Unrevealing the coupling coordination degree between atmospheric CO2 concentration and human activities from geospatial and temporal perspectives.

ABSTRACT

Anthropogenic activities exhibit intricate and significant relationships with atmospheric CO2 concentration. Dissecting the spatiotemporal patterns and potential drivers of their coupling coordination relationships from geospatial and temporal perspectives contributes to the benign coordinating development between the two. The coupling coordination degree (D) and types, and their potential influencing factors in China were explored using a coupling coordination model, emerging hotspot analysis, and Multiscale Geographically Weighted Regression model. Results revealed D was dominated by basic coordination in China with notable spatial disparities. Generally, D exhibited higher values in the eastern regions and lower values in the western regions divided by the Hu Line. Furthermore, Central and East China exhibited lower coordination degrees compared to other eastern regions. A total of 15 spatiotemporal dynamic patterns were identified across China. Hot spot patterns were concentrated in the eastern regions of the Hu Line, while cold spots were mainly observed in the western regions.
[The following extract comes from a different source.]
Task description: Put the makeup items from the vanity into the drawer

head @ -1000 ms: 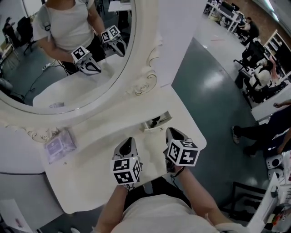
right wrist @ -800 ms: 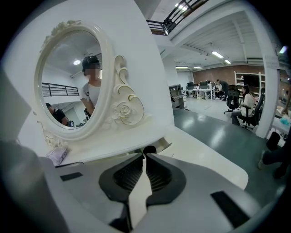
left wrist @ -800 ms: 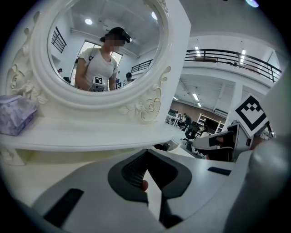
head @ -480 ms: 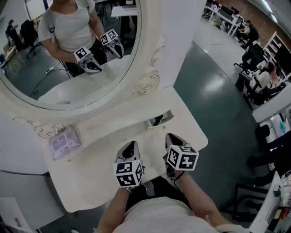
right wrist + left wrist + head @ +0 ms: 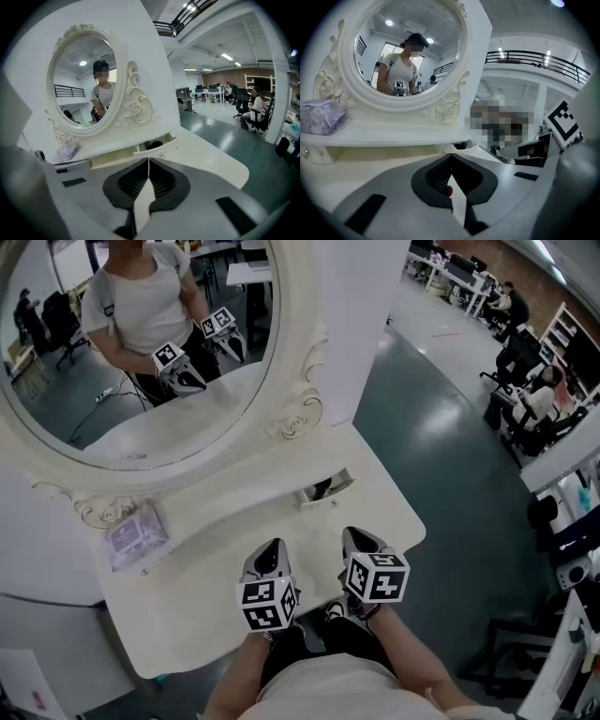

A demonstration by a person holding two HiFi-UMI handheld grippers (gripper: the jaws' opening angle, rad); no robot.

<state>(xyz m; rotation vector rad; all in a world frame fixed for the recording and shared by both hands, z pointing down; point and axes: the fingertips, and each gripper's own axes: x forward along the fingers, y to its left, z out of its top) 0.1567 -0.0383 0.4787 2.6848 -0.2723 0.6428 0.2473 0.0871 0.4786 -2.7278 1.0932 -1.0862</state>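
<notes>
A person standing at a white vanity is holding both grippers low over its smooth, glossy top. Far left of the fingers, a crinkled lilac packet is lying under the oval mirror, whose carved cream frame is curling with roses and scrolls. Only the head view is taking in the tabletop's whole rounded edge. The left gripper is clenched, its ribbed black pads meeting at the tips. Its own view alone is showing a small red spot low between them, too small to identify. Ahead of the fingertips, between the two grippers, the shallow drawer is standing open with dark, rounded makeup items lying inside, seen most clearly from the right gripper view. The right gripper is closing, its tips touching with nothing between them. Right of it, a polished grey-green floor is stretching toward distant desks.
</notes>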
The coupling coordination types exhibited a distinct pattern of "coordination in the east and incoherence in the west, divided by the Hu Line". Over time, there was a shift from lower-level to more benign coordinated types. Additionally, the D and coupling coordination types demonstrated significant spatial agglomeration characteristics, and intercity alliances and enhanced collaborations are essential for sustaining low-carbon improvements. The mechanisms and intensities of various factors on D exhibited spatiotemporal differences. The key drivers influencing coupling coordination types varied depending on the specific type. Additionally, the scales of these drivers affecting D changed over time. It is essential to consider natural and meteorological factors and their scaling effects when developing policies to enhance coupling coordination level. These results have significant implications for assessing the relationship between atmospheric CO2 and human activities and provide guidance for implementing effective low-carbon development policies.